**Problem**
Where a picture appears in the data below, exclude it; restate everything else word for word.

(Raw data)

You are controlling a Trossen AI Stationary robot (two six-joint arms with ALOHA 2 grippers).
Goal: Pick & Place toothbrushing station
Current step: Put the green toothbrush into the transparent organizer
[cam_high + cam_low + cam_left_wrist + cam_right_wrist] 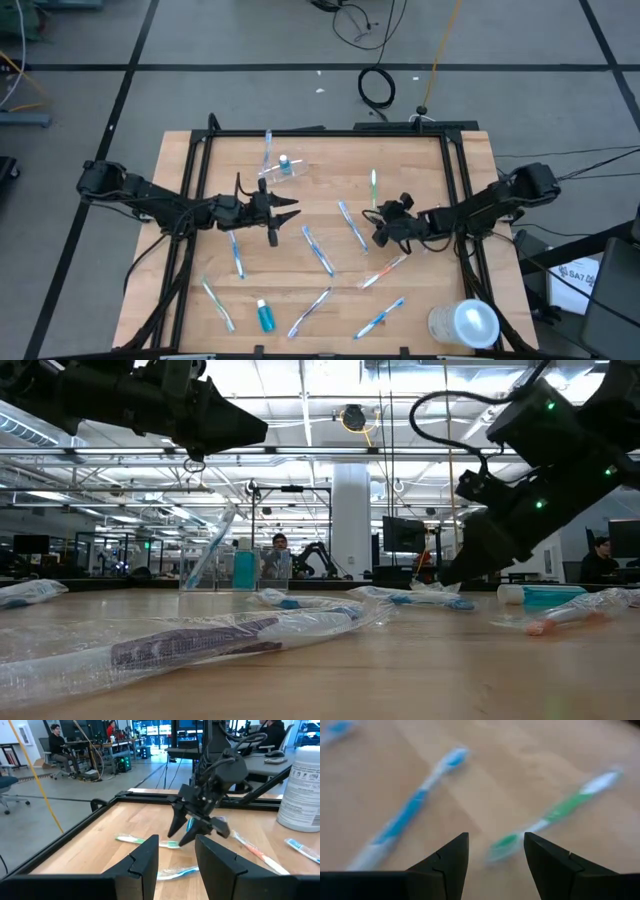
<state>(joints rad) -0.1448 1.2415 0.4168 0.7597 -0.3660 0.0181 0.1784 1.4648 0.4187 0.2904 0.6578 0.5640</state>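
Reaching is the step in hand: the right gripper (494, 851), jaws open and empty, hangs over a thin green-and-white toothbrush (555, 814) on the wooden tabletop (460, 235). Next comes descent, then closing. The left gripper (284, 212) waits open near the small clear plastic cup (284, 167).

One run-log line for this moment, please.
left gripper: open, empty, mid-table | right gripper: open above green toothbrush | cup: holds one brush

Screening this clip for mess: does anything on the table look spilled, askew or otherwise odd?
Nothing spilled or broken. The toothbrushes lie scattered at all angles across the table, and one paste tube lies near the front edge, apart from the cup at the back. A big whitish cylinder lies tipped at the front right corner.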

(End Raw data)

**Answer**
You are controlling a Trossen AI Stationary robot (two six-joint arms with ALOHA 2 grippers).
Goal: Pick & Place toothbrushing station
Current step: Put the green toothbrush into the transparent organizer
[cam_high + cam_low + cam_left_wrist + cam_right_wrist] 
<state>(joints rad) -0.1448 1.2415 0.4168 0.7597 -0.3660 0.0181 0.1784 1.4648 0.4187 0.2904 0.6578 0.5640</state>
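Reaching is the step in hand: the right gripper (494, 851), jaws open and empty, hangs over a thin green-and-white toothbrush (555, 814) on the wooden tabletop (460, 235). Next comes descent, then closing. The left gripper (284, 212) waits open near the small clear plastic cup (284, 167).

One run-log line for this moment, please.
left gripper: open, empty, mid-table | right gripper: open above green toothbrush | cup: holds one brush

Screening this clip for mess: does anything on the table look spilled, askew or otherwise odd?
Nothing spilled or broken. The toothbrushes lie scattered at all angles across the table, and one paste tube lies near the front edge, apart from the cup at the back. A big whitish cylinder lies tipped at the front right corner.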

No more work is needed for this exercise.